[asterisk-bugs] [JIRA] (ASTERISK-24832) DTLS-crashes within openssl

Fri Feb 27 09:35:34 CST 2015

     [ https://issues.asterisk.org/jira/browse/ASTERISK-24832?page=com.atlassian.jira.plugin.system.issuetabpanels:all-tabpanel ]

Stefan Engström updated ASTERISK-24832:
---------------------------------------

    Description: 
I'm using 4 chan sip peers with transport WSS. They all use Chrome SIPml5 webrtc. 2 of them call a queue and the other 2 answer. Every 100-1000 calls or so, asterisk gets a crash due to segmentation fault or abort signal within openssl.

Since it's load-related it's hard to provide enough information but ill try add more continuously.

First thing i noticed was  that dtls_perform_handshake was called too many times but that was fixed with https://issues.asterisk.org/jira/browse/ASTERISK-24830 

I have no prior experience of using openssl and little experience of asterisk and C, so debugging is challenging.

By code inspection and tracing logs; it looks like the crashes only occur for dtls->ssl instances where asterisk has role: server, (SSL_set_accept_state(dtls->ssl) has been called.) 

I'm not sure how to debug further other than trying to somehow log all calls to libssl and see if any calls are out of order just before crash?

EDIT - the last coredump crash3 seems to prove a concurrency issue:

thread 5 leaving asterisk code at dtls_perform_handshake is performing ssl3_clear on the same ssl struct as that which is sent to ssl_read from __rtp_recvfrom in thread 1

EDIT2 - I have about 20 other old core dumps from before i compiled with malloc_debug - each is slightly different, so possibly there are many independent issues resulting in crashes,  but one common failure is the assertion:
OpenSSLDie (file=file at entry=0x7f19a8915db8 "d1_both.c", line=line at entry=1210, assertion=assertion at entry=0x7f19a8915ee0 "s->d1->w_msg_hdr.msg_len + DTLS1_HM_HEADER_LENGTH == (unsigned int)s->init_num") at cryptlib.c:919, this looks to me like a timing thing, i.e. that some other thread has written to s->d1 or s->init_num for reasons unknown... 
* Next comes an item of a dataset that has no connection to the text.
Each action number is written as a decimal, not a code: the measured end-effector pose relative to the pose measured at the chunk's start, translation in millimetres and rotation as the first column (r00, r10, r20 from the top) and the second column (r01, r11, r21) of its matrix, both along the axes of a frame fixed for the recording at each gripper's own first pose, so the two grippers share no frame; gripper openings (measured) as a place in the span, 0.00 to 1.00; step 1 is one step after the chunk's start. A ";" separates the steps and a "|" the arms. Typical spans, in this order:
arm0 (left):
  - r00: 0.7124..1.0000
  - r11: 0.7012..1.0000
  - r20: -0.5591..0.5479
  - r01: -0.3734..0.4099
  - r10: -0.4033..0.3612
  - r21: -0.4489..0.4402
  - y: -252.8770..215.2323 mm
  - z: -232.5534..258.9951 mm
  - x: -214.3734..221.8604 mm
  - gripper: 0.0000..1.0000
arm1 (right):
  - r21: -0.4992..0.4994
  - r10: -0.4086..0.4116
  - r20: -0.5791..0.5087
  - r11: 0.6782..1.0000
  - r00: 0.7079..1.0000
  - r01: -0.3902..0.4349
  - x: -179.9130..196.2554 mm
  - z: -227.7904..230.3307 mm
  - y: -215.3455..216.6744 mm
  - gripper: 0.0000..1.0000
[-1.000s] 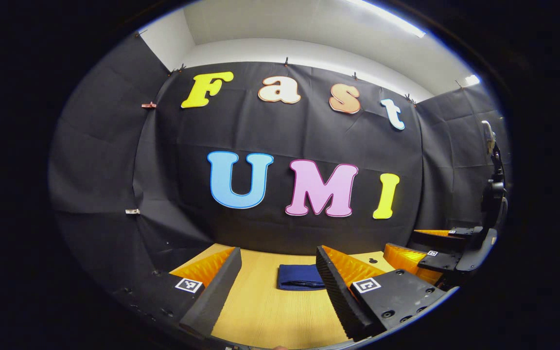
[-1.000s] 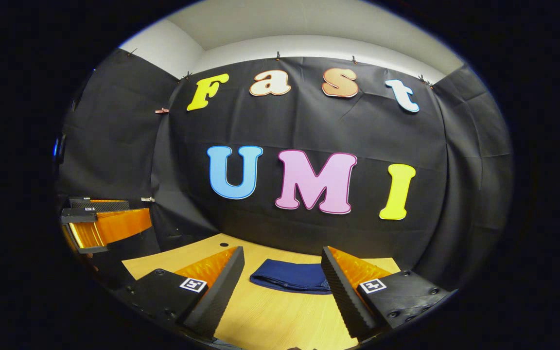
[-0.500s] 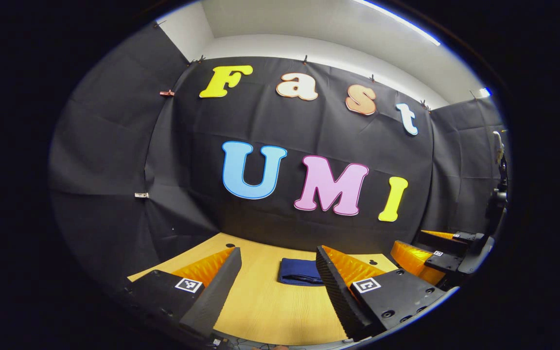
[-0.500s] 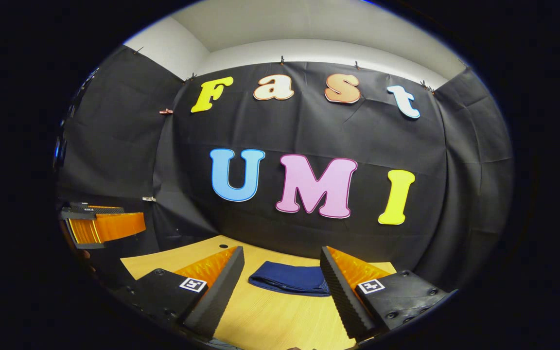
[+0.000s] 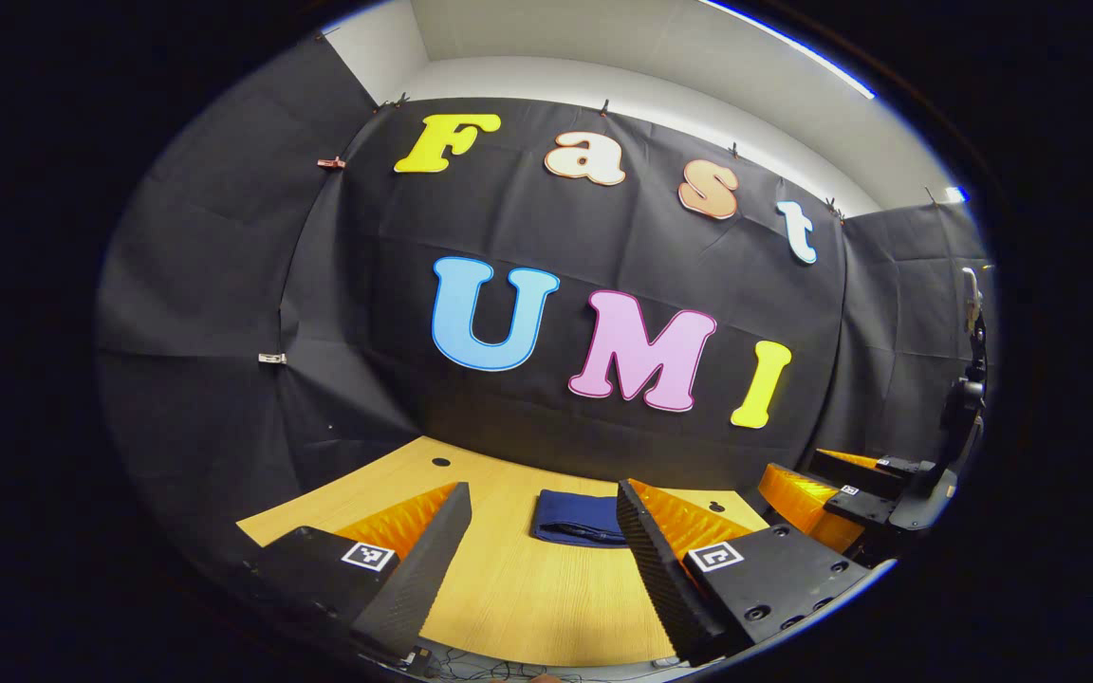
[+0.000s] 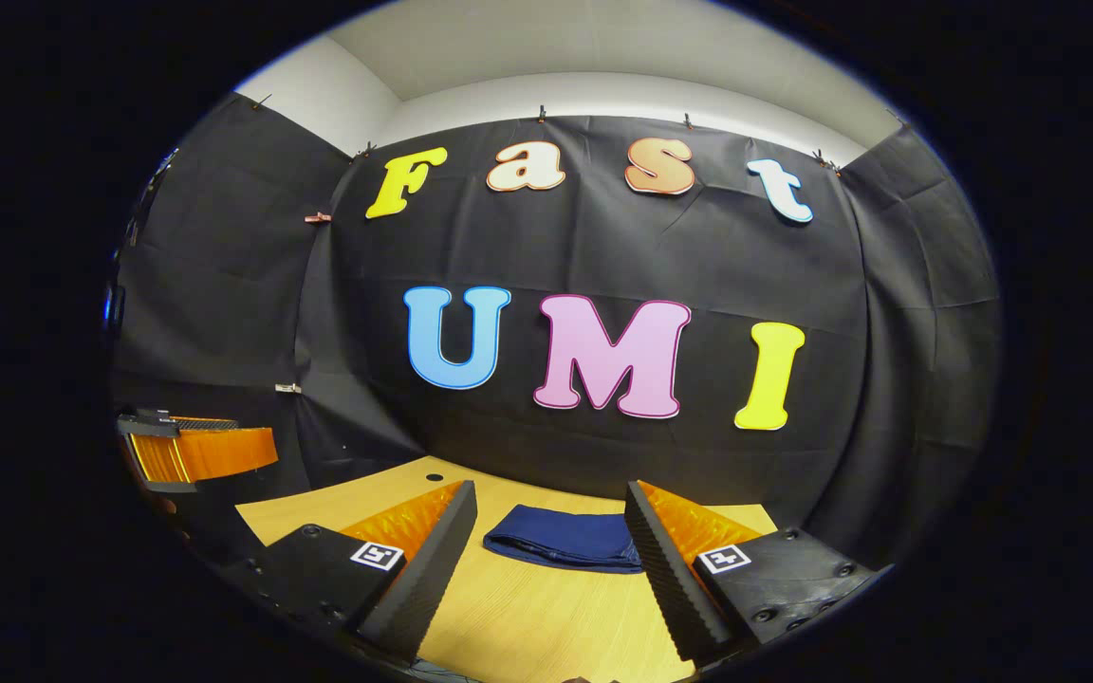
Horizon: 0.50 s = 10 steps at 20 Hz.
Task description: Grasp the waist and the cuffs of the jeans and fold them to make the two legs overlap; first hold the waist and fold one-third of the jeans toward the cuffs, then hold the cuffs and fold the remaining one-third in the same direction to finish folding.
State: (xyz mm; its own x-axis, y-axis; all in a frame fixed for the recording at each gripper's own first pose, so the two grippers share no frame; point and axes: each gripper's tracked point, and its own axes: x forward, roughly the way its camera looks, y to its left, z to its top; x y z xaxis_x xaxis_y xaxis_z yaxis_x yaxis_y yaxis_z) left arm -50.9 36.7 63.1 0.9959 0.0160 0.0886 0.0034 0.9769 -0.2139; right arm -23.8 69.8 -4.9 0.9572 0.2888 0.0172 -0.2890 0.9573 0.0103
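The jeans (image 5: pixel 577 517) lie as a compact dark blue folded bundle on the wooden table (image 5: pixel 509 607), near the back wall. In the left gripper view my left gripper (image 5: pixel 543 487) hovers open above the table, short of the bundle, with nothing between its fingers. My right gripper (image 5: pixel 850 484) shows farther off at the right edge. In the right gripper view the jeans (image 6: pixel 561 538) rest just beyond the right gripper (image 6: pixel 550 486), which is open and holds nothing. The left gripper (image 6: pixel 195 451) hangs in the air at the far left.
Black cloth walls close the booth behind and on both sides of the table (image 6: pixel 527 626). A small dark hole (image 5: pixel 441 462) marks the tabletop at the back left. Cables lie at the table's near edge (image 5: pixel 471 669).
The left gripper has drawn back and tilted, so the jeans look smaller and the table's near edge shows. The right gripper has hardly moved. Both stay open.
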 end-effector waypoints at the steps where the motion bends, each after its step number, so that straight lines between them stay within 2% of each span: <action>1: 1.000 1.000 0.003 0.004 -0.004 0.005 -1.1 1.2 -0.5 0.96 | 0.000 0.000 -0.004 1.000 1.000 0.000 -0.8 -0.3 0.2 0.96; 10: 0.999 0.998 0.010 0.030 -0.031 0.049 -7.8 6.0 5.7 0.96 | 0.002 -0.020 -0.005 1.000 1.000 0.020 -4.7 7.6 -3.9 0.96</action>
EDIT3: Im curious about the behavior of ast_rtp_on_ice_complete() {
...
       //This function seems to fire at unpredictable times...  sometimes before chan_sip has called dtls_set_setup... (dangerous?)... 
        dtls_perform_handshake(instance, &rtp->dtls, 0);
        if (rtp->rtcp) {
                dtls_perform_handshake(instance, &rtp->rtcp->dtls, 1);
        }
...
}

Possibly related to ASTERISK-24651
Requires patch from ASTERISK-24711

  was:
I'm using 4 chan sip peers with transport WSS. They all use Chrome SIPml5 webrtc. 2 of them call a queue and the other 2 answer. Every 100-1000 calls or so, asterisk gets a crash due to segmentation fault or abort signal within openssl.
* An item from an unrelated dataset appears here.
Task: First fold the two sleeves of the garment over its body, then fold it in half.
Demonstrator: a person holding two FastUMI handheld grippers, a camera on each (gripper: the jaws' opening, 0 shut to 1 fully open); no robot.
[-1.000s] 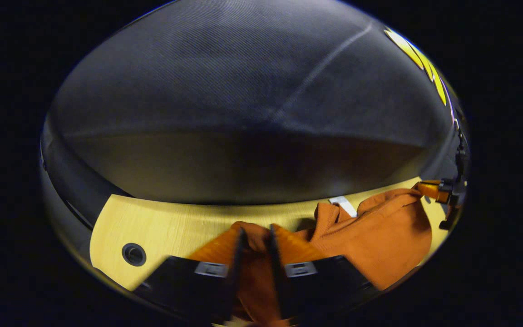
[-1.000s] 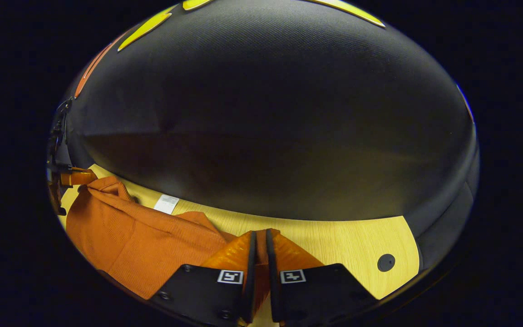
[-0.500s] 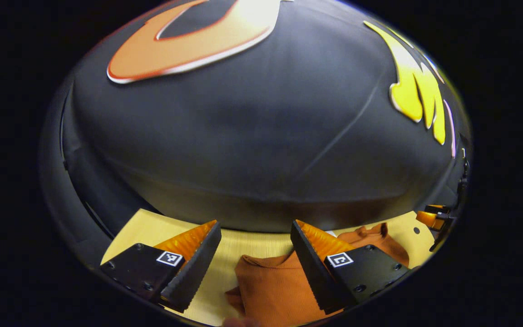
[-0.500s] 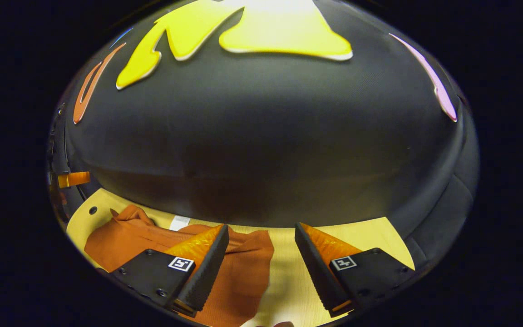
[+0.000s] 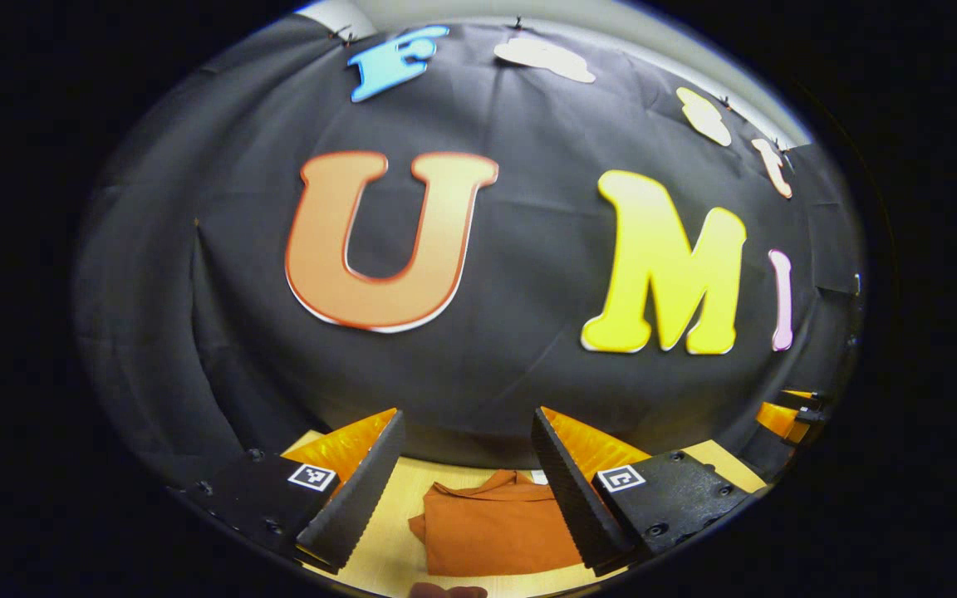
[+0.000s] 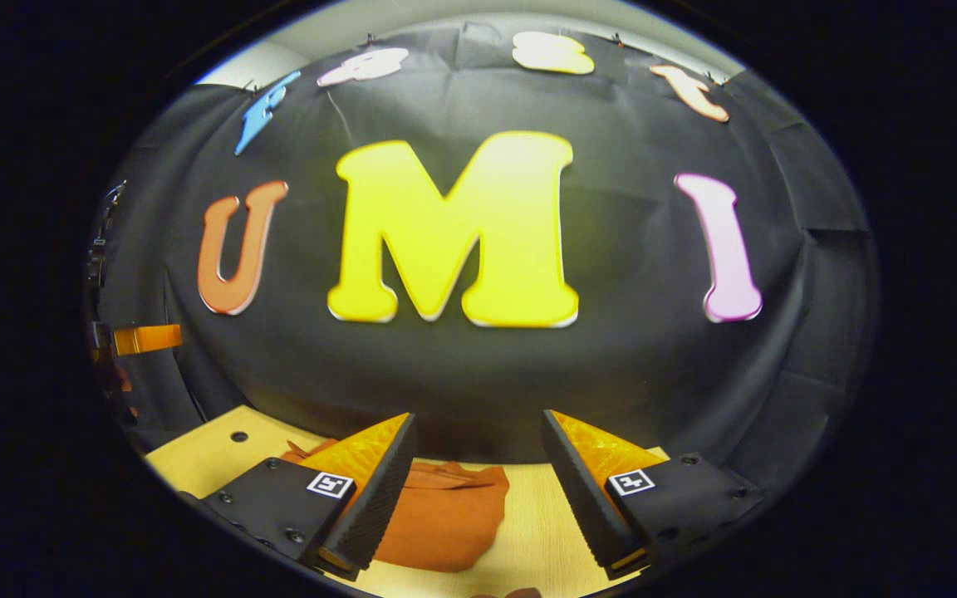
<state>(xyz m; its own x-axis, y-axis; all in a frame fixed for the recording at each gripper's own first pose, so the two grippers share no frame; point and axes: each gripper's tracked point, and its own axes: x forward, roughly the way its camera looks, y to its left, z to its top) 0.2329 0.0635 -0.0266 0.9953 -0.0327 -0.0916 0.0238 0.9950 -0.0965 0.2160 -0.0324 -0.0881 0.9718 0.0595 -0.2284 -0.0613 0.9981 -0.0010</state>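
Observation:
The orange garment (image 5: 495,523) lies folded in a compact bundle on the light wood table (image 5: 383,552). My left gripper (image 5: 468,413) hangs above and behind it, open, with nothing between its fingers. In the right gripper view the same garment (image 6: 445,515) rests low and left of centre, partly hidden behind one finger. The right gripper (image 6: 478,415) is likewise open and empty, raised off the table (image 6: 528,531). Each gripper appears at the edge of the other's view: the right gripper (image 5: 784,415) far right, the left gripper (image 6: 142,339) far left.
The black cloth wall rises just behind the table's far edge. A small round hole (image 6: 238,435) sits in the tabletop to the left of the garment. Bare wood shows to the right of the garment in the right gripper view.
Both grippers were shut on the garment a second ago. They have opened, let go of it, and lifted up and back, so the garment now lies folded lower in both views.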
Since it's load-related it's hard to provide enough information but ill try add more continuously.

First thing i noticed was  that dtls_perform_handshake was called too many times but that was fixed with https://issues.asterisk.org/jira/browse/ASTERISK-24830 

I have no prior experience of using openssl and little experience of asterisk and C, so debugging is challenging.

By code inspection and tracing logs; it looks like the crashes only occur for dtls->ssl instances where asterisk has role: server, (SSL_set_accept_state(dtls->ssl) has been called.) 
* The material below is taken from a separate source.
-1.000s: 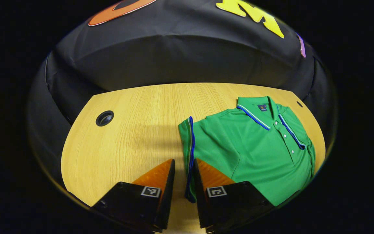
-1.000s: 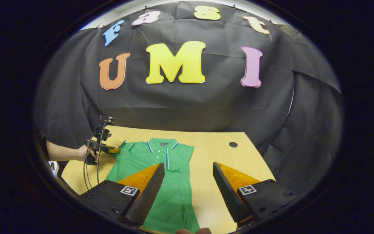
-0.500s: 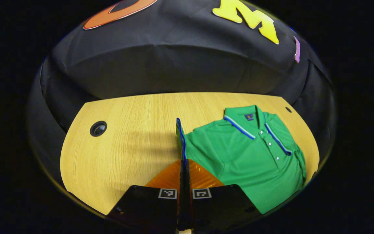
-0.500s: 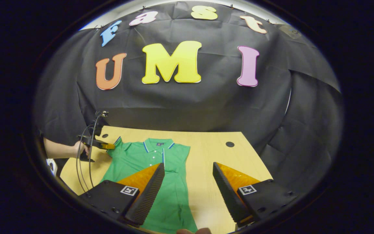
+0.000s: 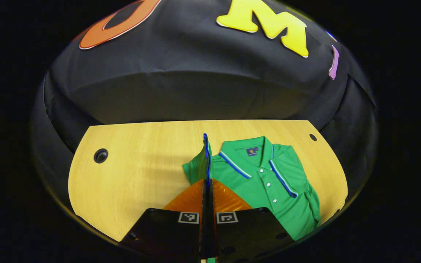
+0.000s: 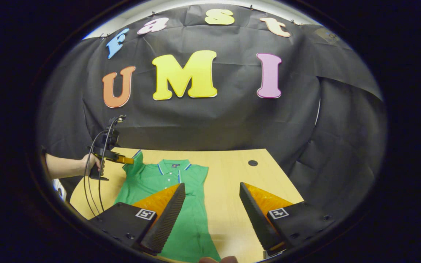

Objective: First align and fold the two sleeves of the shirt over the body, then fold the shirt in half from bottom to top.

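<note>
Lifted higher than a moment ago, the sleeve (image 5: 206,155) now stands up off the surface (image 5: 137,160), its blue-trimmed cuff clenched in the left claw (image 5: 207,186). One green shirt (image 5: 269,186) lies flat on the surface, collar toward the wall; its lower hem is cut off at the edge of the right gripper view. Right claw (image 6: 212,208) hovers released above the shirt's lower half, grasping nothing. Two round holes mark the surface. One hand (image 6: 90,162) grips the left claw's handle, seen far left.
</note>
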`<state>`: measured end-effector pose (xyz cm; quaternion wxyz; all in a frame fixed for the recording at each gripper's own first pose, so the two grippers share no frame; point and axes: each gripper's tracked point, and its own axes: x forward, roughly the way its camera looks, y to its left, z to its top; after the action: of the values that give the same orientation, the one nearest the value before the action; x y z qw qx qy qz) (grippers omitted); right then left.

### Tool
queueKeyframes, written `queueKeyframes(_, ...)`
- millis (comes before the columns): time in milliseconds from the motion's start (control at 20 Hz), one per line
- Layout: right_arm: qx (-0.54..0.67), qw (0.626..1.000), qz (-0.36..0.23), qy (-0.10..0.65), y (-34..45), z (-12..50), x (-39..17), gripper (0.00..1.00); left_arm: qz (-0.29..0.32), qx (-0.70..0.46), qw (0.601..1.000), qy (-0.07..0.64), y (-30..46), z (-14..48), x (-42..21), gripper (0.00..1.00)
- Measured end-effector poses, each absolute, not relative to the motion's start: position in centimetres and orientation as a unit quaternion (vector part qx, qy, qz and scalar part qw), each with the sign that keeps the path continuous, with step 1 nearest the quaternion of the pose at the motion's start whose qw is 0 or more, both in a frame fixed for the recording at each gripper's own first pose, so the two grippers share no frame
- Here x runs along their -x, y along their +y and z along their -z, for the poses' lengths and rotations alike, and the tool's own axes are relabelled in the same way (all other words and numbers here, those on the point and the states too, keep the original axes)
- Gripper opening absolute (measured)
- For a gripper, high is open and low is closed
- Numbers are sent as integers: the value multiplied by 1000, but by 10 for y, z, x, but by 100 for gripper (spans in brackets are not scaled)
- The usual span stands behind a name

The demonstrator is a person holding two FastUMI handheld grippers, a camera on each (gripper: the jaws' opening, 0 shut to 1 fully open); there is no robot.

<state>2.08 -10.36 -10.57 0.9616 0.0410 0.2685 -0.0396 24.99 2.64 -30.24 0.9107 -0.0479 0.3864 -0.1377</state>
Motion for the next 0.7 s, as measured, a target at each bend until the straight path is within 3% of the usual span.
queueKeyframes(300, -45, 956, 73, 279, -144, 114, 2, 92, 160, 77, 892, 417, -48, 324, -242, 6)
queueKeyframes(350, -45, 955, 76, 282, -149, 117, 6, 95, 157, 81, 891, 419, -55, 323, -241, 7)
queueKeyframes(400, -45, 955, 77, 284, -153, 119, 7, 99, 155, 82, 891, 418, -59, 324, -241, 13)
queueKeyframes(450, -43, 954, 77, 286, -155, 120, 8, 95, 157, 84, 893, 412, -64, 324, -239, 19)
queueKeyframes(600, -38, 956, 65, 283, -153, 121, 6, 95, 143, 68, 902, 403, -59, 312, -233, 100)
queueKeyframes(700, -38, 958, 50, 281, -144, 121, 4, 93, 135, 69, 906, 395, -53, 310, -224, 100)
I'm not sure how to debug further other than trying to somehow log all calls to libssl and see if any calls are out of order just before crash?

EDIT - the last coredump crash3 seems to prove a concurrency issue:

thread 5 leaving asterisk code at dtls_perform_handshake is performing ssl3_clear on the same ssl struct as that which is sent to ssl_read from __rtp_recvfrom in thread 1

EDIT2 - I have about 20 other old core dumps from before i compiled with malloc_debug - each is slightly different, so possibly there are many independent issues resulting in crashes,  but one common failure is the assertion:
OpenSSLDie (file=file at entry=0x7f19a8915db8 "d1_both.c", line=line at entry=1210, assertion=assertion at entry=0x7f19a8915ee0 "s->d1->w_msg_hdr.msg_len + DTLS1_HM_HEADER_LENGTH == (unsigned int)s->init_num") at cryptlib.c:919, this looks to me like a timing thing, i.e. that some other thread has written to s->d1 or s->init_num for reasons unknown... 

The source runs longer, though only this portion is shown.